Roundness of each ponded water was evaluated with circularity (dimensionless):

$${\mathrm{Circularity}} = 4{\mathrm{\pi }}\frac{{A_p}}{{P^2}}$$
(5)

where P is the perimeter of the ponded water (m). Perimeter was estimated directly from the polygons provided by NHD. A circularity value of one indicates a near perfect circle and values approaching zero indicate an increasingly elongated ponded water. This shape metric is similar to the pond perimeter to surface area ratio used in other studies37, but provides a more direct comparison to a circle.

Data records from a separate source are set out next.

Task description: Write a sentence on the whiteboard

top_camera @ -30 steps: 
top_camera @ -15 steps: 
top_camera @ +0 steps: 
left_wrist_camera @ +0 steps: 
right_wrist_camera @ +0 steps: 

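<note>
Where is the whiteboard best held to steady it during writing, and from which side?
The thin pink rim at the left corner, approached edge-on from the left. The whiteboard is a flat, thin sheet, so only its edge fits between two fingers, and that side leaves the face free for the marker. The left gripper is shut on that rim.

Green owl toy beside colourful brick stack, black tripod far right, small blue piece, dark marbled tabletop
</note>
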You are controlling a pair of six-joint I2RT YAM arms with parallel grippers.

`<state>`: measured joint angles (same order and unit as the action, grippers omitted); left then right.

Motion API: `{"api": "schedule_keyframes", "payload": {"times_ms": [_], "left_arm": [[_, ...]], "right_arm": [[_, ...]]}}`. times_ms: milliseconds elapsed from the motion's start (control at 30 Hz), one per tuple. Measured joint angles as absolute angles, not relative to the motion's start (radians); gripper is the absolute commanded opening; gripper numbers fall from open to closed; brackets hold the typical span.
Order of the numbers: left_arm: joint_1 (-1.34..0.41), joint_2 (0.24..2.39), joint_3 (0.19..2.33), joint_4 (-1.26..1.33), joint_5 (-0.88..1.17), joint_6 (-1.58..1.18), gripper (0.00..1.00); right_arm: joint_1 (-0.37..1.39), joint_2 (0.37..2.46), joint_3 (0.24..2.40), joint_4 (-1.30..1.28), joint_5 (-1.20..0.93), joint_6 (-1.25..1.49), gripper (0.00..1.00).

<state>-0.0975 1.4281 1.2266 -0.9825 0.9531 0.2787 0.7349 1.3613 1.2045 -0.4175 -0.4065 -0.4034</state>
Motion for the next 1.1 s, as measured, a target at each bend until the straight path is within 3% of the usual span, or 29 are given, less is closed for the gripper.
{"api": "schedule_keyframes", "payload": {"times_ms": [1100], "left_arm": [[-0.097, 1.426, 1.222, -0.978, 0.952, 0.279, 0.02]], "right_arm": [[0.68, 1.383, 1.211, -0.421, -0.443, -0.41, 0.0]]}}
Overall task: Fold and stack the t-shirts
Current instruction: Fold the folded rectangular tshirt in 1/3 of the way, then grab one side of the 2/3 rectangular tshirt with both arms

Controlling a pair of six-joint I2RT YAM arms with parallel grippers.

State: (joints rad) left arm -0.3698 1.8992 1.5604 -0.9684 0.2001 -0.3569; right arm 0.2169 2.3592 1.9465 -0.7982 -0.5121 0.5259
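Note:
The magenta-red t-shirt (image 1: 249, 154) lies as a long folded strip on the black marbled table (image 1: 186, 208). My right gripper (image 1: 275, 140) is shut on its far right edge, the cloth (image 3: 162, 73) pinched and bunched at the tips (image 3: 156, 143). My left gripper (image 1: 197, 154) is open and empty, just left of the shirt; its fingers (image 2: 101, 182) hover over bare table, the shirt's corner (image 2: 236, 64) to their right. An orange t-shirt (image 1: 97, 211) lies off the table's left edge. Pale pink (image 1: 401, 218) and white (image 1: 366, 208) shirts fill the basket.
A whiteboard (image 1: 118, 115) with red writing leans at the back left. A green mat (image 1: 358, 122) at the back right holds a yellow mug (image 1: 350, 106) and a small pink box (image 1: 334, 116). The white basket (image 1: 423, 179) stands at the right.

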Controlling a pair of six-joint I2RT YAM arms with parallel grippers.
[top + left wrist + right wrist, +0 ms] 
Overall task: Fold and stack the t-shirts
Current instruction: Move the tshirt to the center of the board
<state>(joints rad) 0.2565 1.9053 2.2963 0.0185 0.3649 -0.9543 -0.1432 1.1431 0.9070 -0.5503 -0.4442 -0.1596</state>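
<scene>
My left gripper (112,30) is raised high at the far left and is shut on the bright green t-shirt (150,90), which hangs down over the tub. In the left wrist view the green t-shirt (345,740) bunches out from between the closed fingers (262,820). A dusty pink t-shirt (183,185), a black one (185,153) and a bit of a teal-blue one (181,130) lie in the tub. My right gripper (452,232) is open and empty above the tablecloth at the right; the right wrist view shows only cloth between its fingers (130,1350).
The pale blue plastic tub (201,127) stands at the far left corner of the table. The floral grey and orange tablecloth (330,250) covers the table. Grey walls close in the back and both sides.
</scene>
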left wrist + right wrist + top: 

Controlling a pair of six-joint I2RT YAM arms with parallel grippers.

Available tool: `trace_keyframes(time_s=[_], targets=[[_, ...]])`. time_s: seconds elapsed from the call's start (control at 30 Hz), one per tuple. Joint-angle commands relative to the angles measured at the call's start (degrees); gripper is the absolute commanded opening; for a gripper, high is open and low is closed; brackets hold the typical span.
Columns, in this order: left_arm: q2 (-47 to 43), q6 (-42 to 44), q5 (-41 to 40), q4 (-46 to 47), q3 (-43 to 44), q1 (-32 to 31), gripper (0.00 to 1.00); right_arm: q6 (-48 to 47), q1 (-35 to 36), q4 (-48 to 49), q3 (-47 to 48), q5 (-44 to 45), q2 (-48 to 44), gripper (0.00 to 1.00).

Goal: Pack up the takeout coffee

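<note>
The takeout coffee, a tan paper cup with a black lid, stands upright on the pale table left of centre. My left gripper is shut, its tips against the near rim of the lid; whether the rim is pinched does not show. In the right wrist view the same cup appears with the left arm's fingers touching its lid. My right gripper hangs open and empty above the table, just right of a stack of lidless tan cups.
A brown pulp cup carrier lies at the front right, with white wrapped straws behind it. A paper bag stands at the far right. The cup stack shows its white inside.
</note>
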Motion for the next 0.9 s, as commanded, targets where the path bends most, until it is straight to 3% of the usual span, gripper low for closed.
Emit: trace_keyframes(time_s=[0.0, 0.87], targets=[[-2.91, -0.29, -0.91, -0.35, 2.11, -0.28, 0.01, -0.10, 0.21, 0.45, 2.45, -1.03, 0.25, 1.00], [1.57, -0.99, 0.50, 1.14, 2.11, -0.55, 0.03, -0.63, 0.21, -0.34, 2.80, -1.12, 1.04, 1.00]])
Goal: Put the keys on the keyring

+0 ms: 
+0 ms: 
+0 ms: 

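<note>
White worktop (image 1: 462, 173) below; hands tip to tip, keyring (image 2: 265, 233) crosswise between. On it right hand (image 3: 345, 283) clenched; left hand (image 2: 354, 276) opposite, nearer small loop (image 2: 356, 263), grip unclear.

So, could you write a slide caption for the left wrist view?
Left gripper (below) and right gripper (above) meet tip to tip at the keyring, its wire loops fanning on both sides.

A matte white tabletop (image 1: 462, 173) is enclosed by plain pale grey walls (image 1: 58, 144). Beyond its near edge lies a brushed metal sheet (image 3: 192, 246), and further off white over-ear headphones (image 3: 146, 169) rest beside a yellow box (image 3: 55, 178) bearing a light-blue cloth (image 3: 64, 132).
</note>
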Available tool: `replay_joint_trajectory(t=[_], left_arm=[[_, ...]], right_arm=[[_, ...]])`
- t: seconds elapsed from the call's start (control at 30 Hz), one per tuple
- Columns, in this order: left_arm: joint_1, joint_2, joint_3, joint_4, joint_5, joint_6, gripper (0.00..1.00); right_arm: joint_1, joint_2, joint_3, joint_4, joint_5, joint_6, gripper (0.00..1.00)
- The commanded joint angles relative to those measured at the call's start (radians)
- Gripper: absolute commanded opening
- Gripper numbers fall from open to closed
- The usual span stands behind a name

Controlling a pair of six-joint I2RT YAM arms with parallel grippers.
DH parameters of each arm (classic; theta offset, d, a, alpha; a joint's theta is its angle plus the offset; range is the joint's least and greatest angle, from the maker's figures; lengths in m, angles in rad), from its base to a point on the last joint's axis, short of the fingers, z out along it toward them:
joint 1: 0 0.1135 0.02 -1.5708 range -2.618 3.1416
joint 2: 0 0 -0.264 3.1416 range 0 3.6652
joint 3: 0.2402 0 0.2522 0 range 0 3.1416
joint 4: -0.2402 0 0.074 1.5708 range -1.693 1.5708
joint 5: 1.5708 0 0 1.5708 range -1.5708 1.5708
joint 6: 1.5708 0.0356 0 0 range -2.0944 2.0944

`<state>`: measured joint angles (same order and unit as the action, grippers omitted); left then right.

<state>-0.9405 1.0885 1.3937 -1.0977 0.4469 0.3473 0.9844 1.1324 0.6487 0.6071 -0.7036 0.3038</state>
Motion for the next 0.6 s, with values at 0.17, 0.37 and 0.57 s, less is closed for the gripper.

In addition to local metrics, we estimated cumulative metrics to assess portions of the river network affected by ponded waters. Pond density was estimated as the cumulative surface area of ponded waters to cumulative drainage area:

$${\mathrm{Pond}}\,{\mathrm{density}}_i = \frac{{\mathop {\sum }\nolimits_j^{N_i} A_{p,j}}}{{{\mathrm{DA}}_i}}$$
(6)

where i is the reach index, DA is the cumulative upstream drainage area at reach i (m2), N is the total number of ponded waters upstream of reach i, and j = 1, …, N is the ponded water index. Less than 1% of all pond density estimates were greater than one, which is due to error within some of the upstream NHD catchments that contribute to the summation of cumulative drainage area. We visually inspected each case and conclude that these catchments are incorrect. Therefore, pond densities greater than one were omitted.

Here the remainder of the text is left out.